YOUR TASK
Repeat the entire listing exactly. Omit all pictures.

PROVIDED MATERIAL

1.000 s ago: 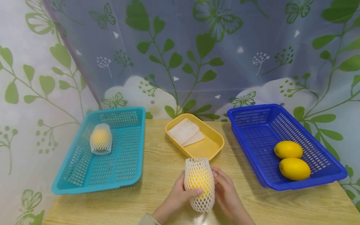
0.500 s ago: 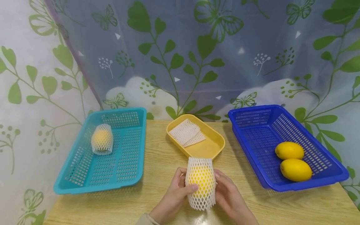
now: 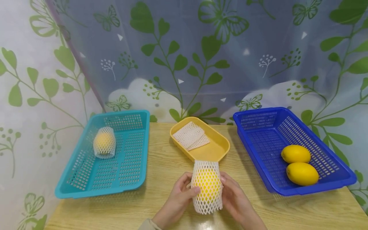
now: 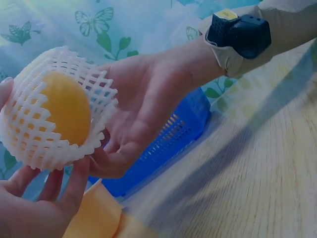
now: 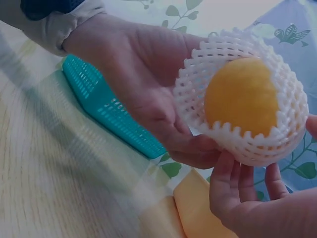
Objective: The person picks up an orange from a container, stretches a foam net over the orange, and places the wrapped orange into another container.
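A yellow lemon [image 3: 209, 185] sits inside a white foam net sleeve [image 3: 206, 165], held upright above the table's front. My left hand [image 3: 179, 198] grips the netted lemon from the left, thumb across the front of the net. From the right, my right hand [image 3: 236, 199] holds the other side, its fingers partly hidden behind the sleeve. Both wrist views look into the sleeve's open end, where the bare lemon [image 4: 69, 109] shows. Fingers [image 5: 230, 183] of the right hand curl up under the net's rim [image 5: 252, 153].
To the left, a teal basket [image 3: 145, 150] holds one netted lemon [image 3: 104, 142]. A yellow tray [image 3: 211, 153] with flat foam nets [image 3: 191, 135] stands behind the hands. Two bare lemons [image 3: 302, 173] lie in the blue basket [image 3: 253, 153] at right. A patterned curtain [image 3: 184, 64] hangs behind.
The netted lemon has shifted slightly to the right and stands straighter. The sleeve's near end has spread wider, and the left thumb has slid left across the net.
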A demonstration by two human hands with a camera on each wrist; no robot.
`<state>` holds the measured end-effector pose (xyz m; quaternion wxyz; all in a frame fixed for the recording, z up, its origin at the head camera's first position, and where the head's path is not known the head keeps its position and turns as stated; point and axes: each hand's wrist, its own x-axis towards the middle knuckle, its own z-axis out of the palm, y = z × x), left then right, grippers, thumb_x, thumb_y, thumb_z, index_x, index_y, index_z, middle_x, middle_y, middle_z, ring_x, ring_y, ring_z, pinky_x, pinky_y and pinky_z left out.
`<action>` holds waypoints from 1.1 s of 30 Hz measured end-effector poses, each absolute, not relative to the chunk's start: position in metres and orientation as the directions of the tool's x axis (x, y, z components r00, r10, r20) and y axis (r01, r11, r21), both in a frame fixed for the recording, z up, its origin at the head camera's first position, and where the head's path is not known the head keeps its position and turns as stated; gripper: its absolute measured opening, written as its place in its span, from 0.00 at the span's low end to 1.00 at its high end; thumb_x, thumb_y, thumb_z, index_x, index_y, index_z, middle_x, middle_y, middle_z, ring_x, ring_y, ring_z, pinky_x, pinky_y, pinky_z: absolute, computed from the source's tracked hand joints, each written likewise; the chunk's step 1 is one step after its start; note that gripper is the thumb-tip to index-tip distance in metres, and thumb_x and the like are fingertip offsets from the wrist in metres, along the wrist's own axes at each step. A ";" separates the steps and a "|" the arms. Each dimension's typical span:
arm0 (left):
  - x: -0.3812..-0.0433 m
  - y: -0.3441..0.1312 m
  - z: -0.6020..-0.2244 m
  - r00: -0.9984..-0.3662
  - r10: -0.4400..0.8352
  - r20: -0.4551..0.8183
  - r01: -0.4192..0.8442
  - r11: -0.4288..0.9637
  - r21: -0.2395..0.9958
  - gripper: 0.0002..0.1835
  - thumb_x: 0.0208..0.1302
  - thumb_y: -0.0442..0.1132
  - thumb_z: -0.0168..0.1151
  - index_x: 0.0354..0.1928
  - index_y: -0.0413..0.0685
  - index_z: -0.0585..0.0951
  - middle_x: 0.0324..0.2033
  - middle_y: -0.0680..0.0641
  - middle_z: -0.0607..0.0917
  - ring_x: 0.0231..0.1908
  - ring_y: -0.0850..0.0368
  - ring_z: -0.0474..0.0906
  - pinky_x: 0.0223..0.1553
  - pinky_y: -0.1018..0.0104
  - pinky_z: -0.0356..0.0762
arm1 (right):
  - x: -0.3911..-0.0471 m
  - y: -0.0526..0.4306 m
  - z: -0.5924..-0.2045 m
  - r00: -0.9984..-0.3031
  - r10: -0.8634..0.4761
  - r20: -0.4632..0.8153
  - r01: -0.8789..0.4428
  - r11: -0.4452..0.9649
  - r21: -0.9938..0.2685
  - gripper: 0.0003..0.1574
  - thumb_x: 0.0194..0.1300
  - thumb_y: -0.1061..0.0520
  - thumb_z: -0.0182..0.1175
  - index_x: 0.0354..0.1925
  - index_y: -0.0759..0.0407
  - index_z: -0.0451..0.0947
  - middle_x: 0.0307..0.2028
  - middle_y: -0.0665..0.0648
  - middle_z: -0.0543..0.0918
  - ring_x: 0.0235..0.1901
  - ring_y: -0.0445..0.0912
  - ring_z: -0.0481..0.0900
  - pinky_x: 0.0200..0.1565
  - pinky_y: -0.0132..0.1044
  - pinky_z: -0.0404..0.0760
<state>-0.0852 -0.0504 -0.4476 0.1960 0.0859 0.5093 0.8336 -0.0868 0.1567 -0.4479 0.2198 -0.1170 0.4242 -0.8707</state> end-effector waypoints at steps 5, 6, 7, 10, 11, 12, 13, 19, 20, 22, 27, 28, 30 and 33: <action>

SOLUTION TO THIS PROBLEM
1.000 s ago: 
0.500 s ago: 
now: 
now: 
now: 
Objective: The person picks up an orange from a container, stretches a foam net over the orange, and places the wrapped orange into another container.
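A yellow lemon [image 3: 209, 185] sits inside a white foam net sleeve [image 3: 206, 165], held upright above the table's front. My left hand [image 3: 179, 198] grips the netted lemon from the left, thumb across the front of the net. From the right, my right hand [image 3: 236, 199] holds the other side, its fingers partly hidden behind the sleeve. Both wrist views look into the sleeve's open end, where the bare lemon [image 4: 69, 109] shows. Fingers [image 5: 230, 183] of the right hand curl up under the net's rim [image 5: 252, 153].
To the left, a teal basket [image 3: 145, 150] holds one netted lemon [image 3: 104, 142]. A yellow tray [image 3: 211, 153] with flat foam nets [image 3: 191, 135] stands behind the hands. Two bare lemons [image 3: 302, 173] lie in the blue basket [image 3: 253, 153] at right. A patterned curtain [image 3: 184, 64] hangs behind.
The netted lemon has shifted slightly to the right and stands straighter. The sleeve's near end has spread wider, and the left thumb has slid left across the net.
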A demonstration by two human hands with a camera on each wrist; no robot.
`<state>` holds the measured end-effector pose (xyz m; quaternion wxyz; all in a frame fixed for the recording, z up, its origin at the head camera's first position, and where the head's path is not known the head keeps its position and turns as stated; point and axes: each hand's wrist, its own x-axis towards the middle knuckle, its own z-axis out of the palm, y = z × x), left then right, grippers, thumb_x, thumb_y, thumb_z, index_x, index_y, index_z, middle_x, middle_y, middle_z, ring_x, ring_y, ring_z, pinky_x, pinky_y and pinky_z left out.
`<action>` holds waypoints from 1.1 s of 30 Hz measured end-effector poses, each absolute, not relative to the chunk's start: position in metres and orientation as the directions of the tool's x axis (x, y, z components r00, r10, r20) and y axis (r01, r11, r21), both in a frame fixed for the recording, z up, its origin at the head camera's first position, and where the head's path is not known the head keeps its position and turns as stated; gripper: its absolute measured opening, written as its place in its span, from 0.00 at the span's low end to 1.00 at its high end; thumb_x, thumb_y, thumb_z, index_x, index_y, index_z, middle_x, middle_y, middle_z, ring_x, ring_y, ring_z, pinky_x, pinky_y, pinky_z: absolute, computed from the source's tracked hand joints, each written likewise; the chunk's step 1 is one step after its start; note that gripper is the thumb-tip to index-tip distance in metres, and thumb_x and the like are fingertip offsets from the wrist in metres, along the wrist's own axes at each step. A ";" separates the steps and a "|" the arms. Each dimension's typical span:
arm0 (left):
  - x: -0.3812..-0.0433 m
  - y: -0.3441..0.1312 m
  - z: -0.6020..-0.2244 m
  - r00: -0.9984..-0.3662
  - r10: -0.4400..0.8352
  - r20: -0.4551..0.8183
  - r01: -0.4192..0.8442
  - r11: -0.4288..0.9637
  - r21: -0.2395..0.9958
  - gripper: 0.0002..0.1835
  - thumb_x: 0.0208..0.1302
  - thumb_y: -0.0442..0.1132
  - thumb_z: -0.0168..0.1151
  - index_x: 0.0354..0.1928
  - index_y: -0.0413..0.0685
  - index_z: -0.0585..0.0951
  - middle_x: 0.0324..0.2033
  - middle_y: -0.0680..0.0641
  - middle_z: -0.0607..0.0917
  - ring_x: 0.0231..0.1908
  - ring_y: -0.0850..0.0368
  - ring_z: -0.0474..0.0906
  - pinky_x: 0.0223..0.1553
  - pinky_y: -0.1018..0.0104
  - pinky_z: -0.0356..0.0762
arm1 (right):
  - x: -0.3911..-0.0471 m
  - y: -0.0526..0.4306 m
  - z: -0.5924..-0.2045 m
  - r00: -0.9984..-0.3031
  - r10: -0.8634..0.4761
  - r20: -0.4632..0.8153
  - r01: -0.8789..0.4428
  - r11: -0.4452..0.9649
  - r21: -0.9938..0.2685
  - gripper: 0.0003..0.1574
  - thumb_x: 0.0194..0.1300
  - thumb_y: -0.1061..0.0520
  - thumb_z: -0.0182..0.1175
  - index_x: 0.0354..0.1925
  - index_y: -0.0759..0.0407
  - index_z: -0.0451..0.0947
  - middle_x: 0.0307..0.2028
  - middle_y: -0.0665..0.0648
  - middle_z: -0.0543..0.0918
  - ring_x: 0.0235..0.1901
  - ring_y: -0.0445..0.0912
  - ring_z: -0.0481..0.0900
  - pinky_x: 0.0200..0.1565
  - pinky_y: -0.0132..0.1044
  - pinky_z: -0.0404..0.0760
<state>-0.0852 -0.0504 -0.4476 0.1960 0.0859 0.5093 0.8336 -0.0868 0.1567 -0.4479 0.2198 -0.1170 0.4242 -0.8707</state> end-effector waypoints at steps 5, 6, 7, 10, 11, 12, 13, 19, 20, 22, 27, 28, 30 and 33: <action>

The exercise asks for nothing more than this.